Mark Priven, a public member of the Workers' Compensation Insurance Rating Bureau's Governing Committee, called these early assertions "sparse data or anecdotal information." The current draft is co-authored by Kevin de Leon which augurs ill for injured workers who need specialized care (compare SB 923 from 2011) and for the specialists trained to provide it. The other co-author is Jose Solorio. The current bill is numbered SB 863 and does not correct a myriad of inequities from the original draft. This bill has earned the right to be withdrawn and submitted for a special session after the  regular legislative session ends.

It appears that the Insurance Journal agrees. The IJ headline for 8/27/12 is "Workers' Comp Reform Bill Increases Costs $300M."

Friday, August 10, 2012

WORKERS COMP AMBUSH IN PROGRESS

WORKERS COMP AMBUSH sprung, well, almost!

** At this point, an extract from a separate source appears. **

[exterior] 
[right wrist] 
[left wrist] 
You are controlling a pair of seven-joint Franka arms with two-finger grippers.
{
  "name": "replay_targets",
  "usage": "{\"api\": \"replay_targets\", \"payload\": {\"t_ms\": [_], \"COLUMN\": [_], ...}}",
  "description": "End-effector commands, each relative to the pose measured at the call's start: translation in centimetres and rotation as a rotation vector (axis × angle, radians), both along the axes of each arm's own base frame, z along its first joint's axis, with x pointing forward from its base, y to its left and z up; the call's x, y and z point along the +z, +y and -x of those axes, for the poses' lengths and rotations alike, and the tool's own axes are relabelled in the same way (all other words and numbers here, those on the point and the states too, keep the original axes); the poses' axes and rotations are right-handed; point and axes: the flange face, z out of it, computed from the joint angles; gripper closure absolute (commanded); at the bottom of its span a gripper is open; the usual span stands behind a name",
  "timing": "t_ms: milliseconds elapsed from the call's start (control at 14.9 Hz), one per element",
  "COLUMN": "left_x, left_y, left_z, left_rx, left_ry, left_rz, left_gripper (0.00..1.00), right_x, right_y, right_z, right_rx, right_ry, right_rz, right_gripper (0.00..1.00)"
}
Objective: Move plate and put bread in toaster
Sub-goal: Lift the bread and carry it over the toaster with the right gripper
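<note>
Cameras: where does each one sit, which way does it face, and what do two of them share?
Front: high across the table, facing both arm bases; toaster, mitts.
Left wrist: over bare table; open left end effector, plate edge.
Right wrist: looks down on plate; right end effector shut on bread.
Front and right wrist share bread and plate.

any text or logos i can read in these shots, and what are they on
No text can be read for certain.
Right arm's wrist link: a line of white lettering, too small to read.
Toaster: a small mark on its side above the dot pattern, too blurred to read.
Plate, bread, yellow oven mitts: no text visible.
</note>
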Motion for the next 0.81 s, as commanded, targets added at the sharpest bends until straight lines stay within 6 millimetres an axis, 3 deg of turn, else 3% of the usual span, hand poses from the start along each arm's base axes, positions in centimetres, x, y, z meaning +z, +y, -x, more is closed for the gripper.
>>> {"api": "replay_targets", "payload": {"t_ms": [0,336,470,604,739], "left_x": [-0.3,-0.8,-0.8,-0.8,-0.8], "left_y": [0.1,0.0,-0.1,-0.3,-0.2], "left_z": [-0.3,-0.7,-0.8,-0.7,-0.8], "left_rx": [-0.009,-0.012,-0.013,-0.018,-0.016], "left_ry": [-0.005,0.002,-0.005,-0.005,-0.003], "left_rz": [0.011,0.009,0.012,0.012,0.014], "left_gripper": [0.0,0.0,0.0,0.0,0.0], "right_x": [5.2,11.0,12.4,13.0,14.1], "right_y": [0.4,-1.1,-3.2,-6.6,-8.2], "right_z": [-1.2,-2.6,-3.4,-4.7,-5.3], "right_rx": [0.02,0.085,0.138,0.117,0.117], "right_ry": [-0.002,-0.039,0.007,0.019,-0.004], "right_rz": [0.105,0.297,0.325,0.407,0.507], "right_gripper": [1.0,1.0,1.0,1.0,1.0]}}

Secretly, furtively, behind the proverbial closed doors that skilled political operatives deny exist, a carefully crafted bill has been sewn together by masters, namely, Angie Wei, legislative director of the California Labor Federation (CLF) and Sean McNally, vice president for corporate and government affairs at Grimmway Farms. The proposed legislation will boost profits for management groups while reducing access to specialty care for injured workers. CLF will justify the slashed medical benefit to injured workers by pointing out that the legislation will increase permanent disability benefits to injured workers by $700 million. CLF may not want to admit that the proposed legislation will also cut about $1.4 billion in costs in part by reducing access to specialty care. CLF may not disclose that many injured workers who need advanced or specialized medical care cease to become dues-paying union members. So what they think won't matter.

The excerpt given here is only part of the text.